- **WHAT YOU WILL DO**
Write out the listing from the line with "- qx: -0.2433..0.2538" to the line with "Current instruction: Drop", both lines included, exactly and nothing beyond. Leave pictures out.

─── MATERIALS PROVIDED

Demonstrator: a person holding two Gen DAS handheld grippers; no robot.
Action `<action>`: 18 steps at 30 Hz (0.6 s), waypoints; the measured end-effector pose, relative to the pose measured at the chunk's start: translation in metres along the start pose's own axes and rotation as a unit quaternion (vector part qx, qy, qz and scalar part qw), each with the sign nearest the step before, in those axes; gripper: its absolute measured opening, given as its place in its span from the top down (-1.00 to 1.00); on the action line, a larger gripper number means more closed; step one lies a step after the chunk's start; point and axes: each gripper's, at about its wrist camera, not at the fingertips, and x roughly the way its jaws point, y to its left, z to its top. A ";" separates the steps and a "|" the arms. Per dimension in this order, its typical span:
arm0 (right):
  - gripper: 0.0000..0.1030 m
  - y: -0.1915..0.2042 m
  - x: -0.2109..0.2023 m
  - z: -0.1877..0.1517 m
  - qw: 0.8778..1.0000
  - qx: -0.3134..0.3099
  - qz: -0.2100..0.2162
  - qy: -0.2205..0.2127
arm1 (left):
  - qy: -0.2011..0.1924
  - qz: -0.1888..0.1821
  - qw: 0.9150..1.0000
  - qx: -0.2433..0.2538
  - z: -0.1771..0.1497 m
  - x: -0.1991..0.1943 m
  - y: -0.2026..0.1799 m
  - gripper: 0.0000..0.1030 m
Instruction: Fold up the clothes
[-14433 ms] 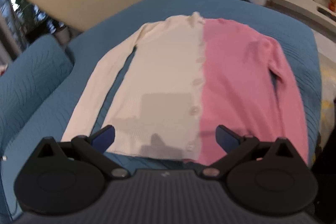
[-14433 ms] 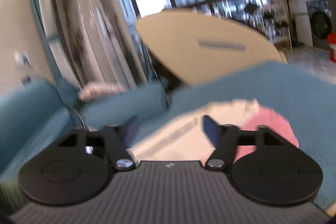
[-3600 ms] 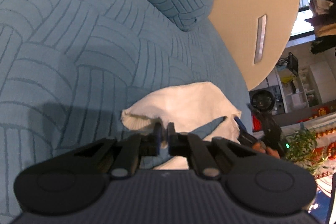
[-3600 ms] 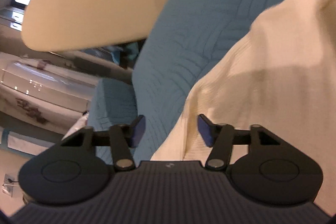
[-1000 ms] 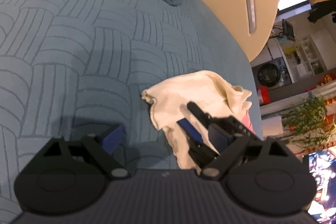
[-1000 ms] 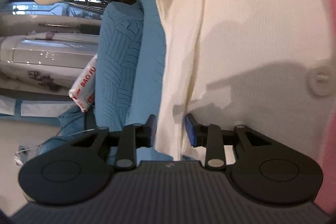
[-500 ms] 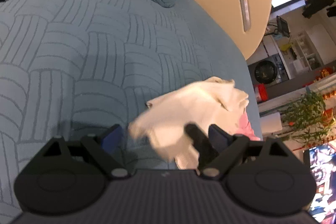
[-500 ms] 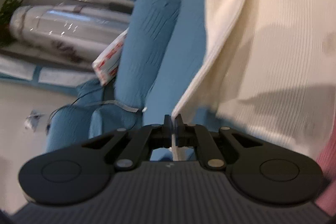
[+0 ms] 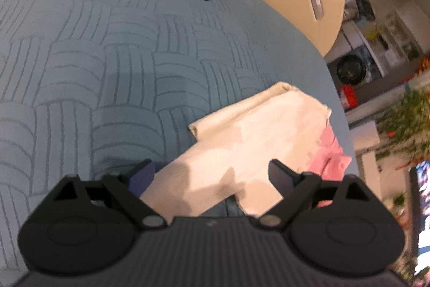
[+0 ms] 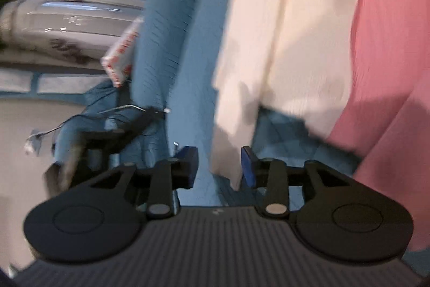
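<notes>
bed: teal quilted | cardigan: on it | left tool: spread | right tool: opening, blurred, seemingly unclamped

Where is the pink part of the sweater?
In the left wrist view, the pink part peeks out at the right edge of the cream part, near the edge of the blue sofa, just beyond the left claw's right finger.

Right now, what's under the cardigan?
Under the cardigan lies the blue quilted cover, showing all around it. What the cover hides beneath cannot be seen, nor the folded-under cloth. The pink half peeks out at one edge.
</notes>
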 end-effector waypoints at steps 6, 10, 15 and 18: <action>-0.12 -0.023 -0.026 0.027 0.999 -0.019 -0.034 -0.015 | -0.033 0.062 0.987 0.147 -0.006 0.017 -0.056 -0.80; -0.18 -0.012 -0.066 0.037 0.997 -0.046 -0.020 -0.067 | -0.026 0.077 0.972 0.221 -0.018 0.034 -0.094 -0.80; -0.29 -0.021 -0.169 0.052 0.963 -0.112 -0.080 -0.233 | -0.021 0.072 0.952 0.296 -0.048 0.056 -0.139 -0.80; -0.29 -0.046 -0.203 0.070 0.947 -0.097 -0.127 -0.278 | -0.036 0.078 0.932 0.353 -0.081 0.059 -0.164 -0.80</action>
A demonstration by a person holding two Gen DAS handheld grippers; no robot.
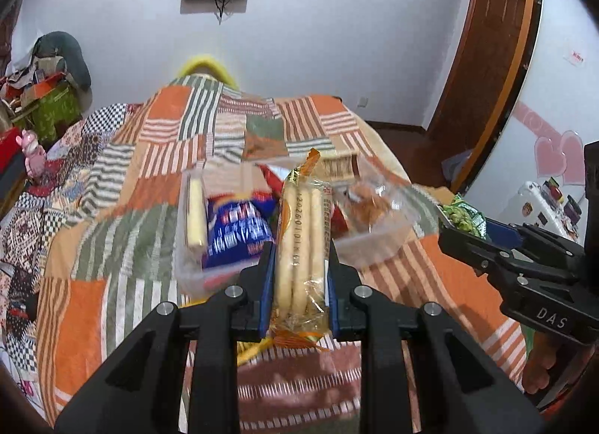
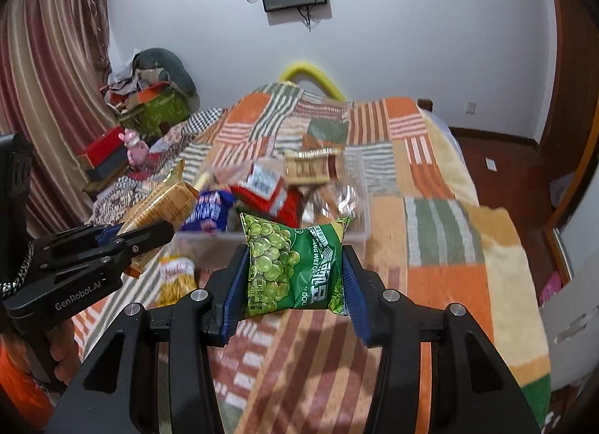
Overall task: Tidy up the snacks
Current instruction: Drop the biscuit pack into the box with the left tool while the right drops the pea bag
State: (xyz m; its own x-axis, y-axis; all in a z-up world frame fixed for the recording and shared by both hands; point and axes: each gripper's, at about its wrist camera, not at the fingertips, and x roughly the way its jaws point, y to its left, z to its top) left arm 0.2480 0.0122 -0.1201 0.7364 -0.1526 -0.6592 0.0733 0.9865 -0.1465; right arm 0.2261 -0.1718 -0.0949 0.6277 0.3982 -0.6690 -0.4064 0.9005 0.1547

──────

- **SOLUTION**
  - qx: -0.2433..0.2538
  - z: -0.1771..0.1497 m
  - x: -0.1991..0.1943 m
  - y: -0.2026..0.1799 m
  - gripper: 0.0000..0.1030 m
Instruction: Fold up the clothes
[-14433 ms] 
[-14433 ms] 
[-3600 ms] 
[-3600 ms] 
[-1000 ms] 
[-1000 ms] 
[-500 ms] 
[-500 ms] 
[+0 ms] 
[+0 ms] 
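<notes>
bed: teal quilted | cardigan: on it | left tool: spread | right tool: opening, blurred, seemingly unclamped

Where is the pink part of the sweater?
In the left wrist view, the pink part peeks out at the right edge of the cream part, near the edge of the blue sofa, just beyond the left claw's right finger.

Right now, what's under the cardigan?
Under the cardigan lies the blue quilted cover, showing all around it. What the cover hides beneath cannot be seen, nor the folded-under cloth. The pink half peeks out at one edge.
</notes>
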 end-effector waypoints at steps 6, 10, 15 and 18: <action>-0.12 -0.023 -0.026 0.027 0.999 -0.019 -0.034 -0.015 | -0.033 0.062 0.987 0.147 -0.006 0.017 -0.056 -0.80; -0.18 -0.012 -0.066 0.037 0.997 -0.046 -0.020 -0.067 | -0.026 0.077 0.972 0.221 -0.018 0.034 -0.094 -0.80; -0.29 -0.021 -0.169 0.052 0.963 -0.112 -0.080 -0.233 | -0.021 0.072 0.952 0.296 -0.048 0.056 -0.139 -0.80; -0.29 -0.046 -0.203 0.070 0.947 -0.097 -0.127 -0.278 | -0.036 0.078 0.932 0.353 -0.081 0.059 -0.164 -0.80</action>
A demonstration by a person holding two Gen DAS handheld grippers; no robot.
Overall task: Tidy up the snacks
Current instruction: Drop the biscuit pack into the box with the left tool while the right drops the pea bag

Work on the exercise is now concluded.